TalkTalk has been slapped with a record £400,000 fine by the UK’s Information Commissioner’s Office for security failings related to last year’s cyber attack.
The ICO said the operator could have prevented the attack if it had taken “basic steps” to protect customers’ information.
Almost 157,000 people had their personal details accessed by the hacker in October last year after TalkTalk’s website was breached.
In 15,656 cases, the attacker also got access to bank account details and sort codes.
The ICO said TalkTalk failed to properly scan part of a legacy customer database for possible threats.
TalkTalk “was not aware” that the software was outdated and no longer supported by the provider, it added.
The investigation found that the attacker used SQL injection to access the data, which it described as “a common technique that...is well understood, defences exist and
TalkTalk ought to have known it posed a risk to its data”.
The ICO confirmed that the operator was being charged for breaching the UK Data Protection Act.
Information Commissioner Elizabeth Denham said: “TalkTalk’s failure to implement the most basic cyber security measures allowed hackers to penetrate TalkTalk’s systems with ease.
“Yes hacking is wrong, but that is not an excuse for companies to abdicate their security obligations.

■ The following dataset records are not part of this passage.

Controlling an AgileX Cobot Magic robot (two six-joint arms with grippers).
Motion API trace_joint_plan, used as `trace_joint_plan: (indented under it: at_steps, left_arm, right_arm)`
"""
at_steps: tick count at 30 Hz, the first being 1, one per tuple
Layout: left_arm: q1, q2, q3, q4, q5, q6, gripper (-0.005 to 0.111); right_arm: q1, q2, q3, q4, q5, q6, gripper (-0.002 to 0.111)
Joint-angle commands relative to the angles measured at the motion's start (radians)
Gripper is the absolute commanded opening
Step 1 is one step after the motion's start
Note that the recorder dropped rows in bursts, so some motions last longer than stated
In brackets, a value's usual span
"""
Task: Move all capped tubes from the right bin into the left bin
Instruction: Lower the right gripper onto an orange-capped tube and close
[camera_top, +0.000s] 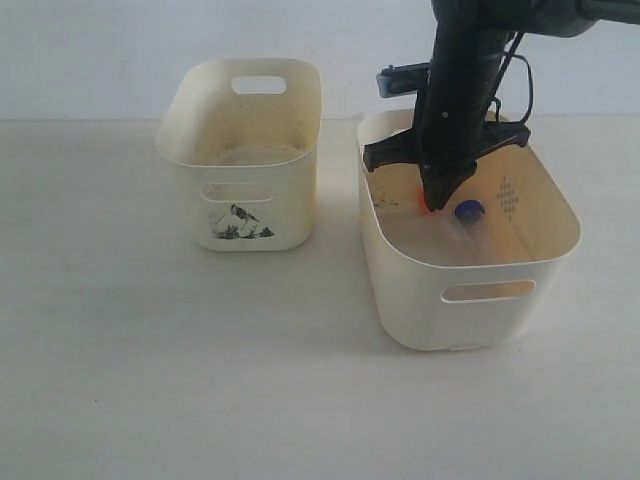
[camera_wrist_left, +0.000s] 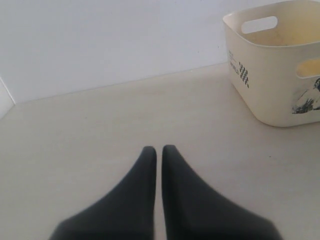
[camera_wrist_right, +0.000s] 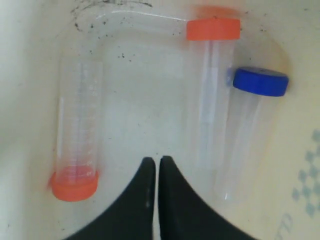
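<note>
Three capped tubes lie on the floor of the right bin (camera_top: 480, 290): one with an orange cap (camera_wrist_right: 75, 182), a second orange-capped tube (camera_wrist_right: 212, 30), and a blue-capped tube (camera_wrist_right: 260, 82). In the exterior view only an orange cap (camera_top: 421, 199) and the blue cap (camera_top: 468, 210) show. My right gripper (camera_wrist_right: 158, 161) is shut and empty, lowered inside the right bin, its tip between the first orange-capped tube and the other two. The left bin (camera_top: 245, 150) stands at the left and looks empty. My left gripper (camera_wrist_left: 159, 149) is shut over bare table, with the left bin (camera_wrist_left: 280, 75) off to one side.
The two bins stand side by side on a pale table (camera_top: 150, 360) with a narrow gap between them. A white wall (camera_top: 100, 50) rises behind. The right arm (camera_top: 465, 70) comes down from above into the right bin.
</note>
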Motion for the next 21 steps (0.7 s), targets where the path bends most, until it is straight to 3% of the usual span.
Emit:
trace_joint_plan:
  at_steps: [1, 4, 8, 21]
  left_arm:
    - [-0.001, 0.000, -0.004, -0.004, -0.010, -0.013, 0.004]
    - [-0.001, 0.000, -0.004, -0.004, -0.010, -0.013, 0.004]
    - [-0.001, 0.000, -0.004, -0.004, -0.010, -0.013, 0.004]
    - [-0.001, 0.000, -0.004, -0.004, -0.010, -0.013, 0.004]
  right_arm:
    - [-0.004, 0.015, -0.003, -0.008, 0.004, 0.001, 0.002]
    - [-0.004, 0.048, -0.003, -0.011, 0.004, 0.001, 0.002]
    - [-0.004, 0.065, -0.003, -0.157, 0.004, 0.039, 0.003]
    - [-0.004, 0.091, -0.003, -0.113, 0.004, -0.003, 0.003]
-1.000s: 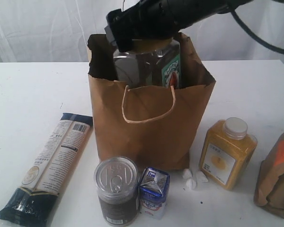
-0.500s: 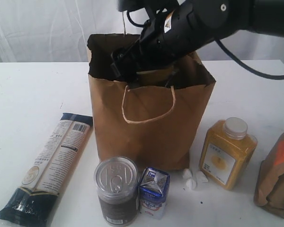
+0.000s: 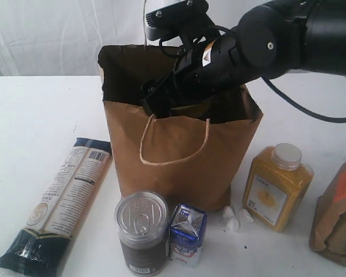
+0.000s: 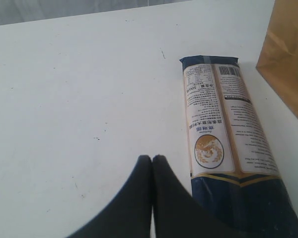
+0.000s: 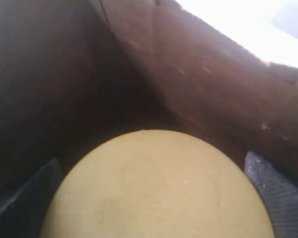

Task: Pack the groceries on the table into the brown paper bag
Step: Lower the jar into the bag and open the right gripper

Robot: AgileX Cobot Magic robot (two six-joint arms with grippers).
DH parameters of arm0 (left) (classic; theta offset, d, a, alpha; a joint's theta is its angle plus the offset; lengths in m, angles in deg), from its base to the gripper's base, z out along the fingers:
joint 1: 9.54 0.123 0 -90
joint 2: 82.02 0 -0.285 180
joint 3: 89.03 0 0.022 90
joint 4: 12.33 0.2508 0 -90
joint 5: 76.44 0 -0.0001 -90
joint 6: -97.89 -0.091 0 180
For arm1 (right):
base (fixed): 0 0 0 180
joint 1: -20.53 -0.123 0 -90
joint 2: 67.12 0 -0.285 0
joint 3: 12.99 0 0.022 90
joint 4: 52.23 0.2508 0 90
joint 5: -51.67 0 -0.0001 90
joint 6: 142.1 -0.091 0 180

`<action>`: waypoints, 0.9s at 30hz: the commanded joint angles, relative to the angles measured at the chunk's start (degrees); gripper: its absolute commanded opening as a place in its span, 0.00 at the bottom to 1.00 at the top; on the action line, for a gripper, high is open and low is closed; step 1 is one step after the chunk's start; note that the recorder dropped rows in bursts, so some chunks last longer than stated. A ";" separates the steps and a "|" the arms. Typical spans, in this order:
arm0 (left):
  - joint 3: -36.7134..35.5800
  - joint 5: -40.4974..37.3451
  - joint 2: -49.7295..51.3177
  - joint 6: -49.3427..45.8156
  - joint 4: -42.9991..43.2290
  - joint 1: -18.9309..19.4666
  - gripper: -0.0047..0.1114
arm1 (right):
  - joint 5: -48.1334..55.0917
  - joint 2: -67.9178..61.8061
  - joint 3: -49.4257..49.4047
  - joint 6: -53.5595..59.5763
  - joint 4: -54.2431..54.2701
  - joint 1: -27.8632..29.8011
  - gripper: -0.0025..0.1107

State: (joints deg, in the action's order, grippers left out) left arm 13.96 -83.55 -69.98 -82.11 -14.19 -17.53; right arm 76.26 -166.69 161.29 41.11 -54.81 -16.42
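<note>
Packing scene on the white worktop (image 3: 34, 115). The brown paper bag (image 3: 219, 167) stands upright at centre, mouth open, one twisted loop handle hanging down its near face. The right arm (image 3: 265, 40) reaches in over the ragged rim, so from outside its tool is hidden by the bag wall. In the right wrist view the right tool (image 5: 149, 208) is inside the bag with the brown walls close around it. Its dark fingers (image 5: 278, 193) are spread wide on either side of the lid of the gold-lidded clear jar (image 5: 154, 168) — pinching the jar across its full width. The jar's body cannot be seen. The left tool (image 4: 152, 157) is off to the side with its fingers pressed together, holding nothing, above bare worktop just beside the long navy-cream packet (image 4: 228, 144). That packet lies flat to the left of the bag. In front of the bag stand the silver-topped can (image 3: 142, 231) and the small blue-white carton (image 3: 188, 234), side by side and apparently touching. To the bag's right stands the yellow-grain bottle (image 3: 277, 187), white cap on, with small white lumps (image 3: 235, 219) near its base — and the brown pouch with orange label (image 3: 337, 213) is at the far right edge.
</note>
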 commanded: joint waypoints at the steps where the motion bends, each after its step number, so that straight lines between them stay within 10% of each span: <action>1: -0.21 -0.22 -0.27 0.00 -0.44 0.13 0.04 | -1.95 0.45 -0.24 0.54 -0.18 0.84 0.02; 7: -0.21 -0.22 -0.27 0.00 -0.44 0.13 0.04 | -1.79 0.45 -0.24 -0.73 -0.12 1.00 0.23; 13: -0.21 -0.22 -0.27 0.00 -0.44 0.13 0.04 | -1.18 0.72 -0.24 -0.73 0.47 1.00 0.67; 27: -0.21 -0.22 -0.27 0.00 -0.44 0.13 0.04 | 2.21 2.33 -0.24 -0.86 0.24 1.00 0.69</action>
State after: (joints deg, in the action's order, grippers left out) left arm 13.96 -83.55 -69.98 -82.11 -14.19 -17.53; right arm 78.70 -164.47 161.06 40.49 -54.20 -15.79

“TalkTalk should and could have done more to safeguard its customer information. It did not and we have taken action.”
TalkTalk, which has previously said the attack cost it 95,000 subscribers and halved its full-year profits, unveiled a new strategy designed to regain the trust of consumers earlier this week.
“TalkTalk has cooperated fully with the ICO at all times and, whilst this is clearly a disappointing decision, we continue to be respectful of the important role the ICO plays in upholding the privacy of consumers,” it said in a statement.
“During a year in which Government data showed nine in ten large UK businesses were successfully breached, the TalkTalk attack was notable for our decision to be open and honest with our customers from the outset.
“This gave them the best chance of protecting themselves and we remain firm that this was the right approach for them and for our business.”
A separate criminal investigation by the Metropolitan Police remains ongoing.
Denham added: “Today’s record fine acts as a warning to others that cyber security is not an IT issue, it is a boardroom issue.
“Companies must be diligent and vigilant. They must do this not only because they have a duty under law, but because they have a duty to their customers.”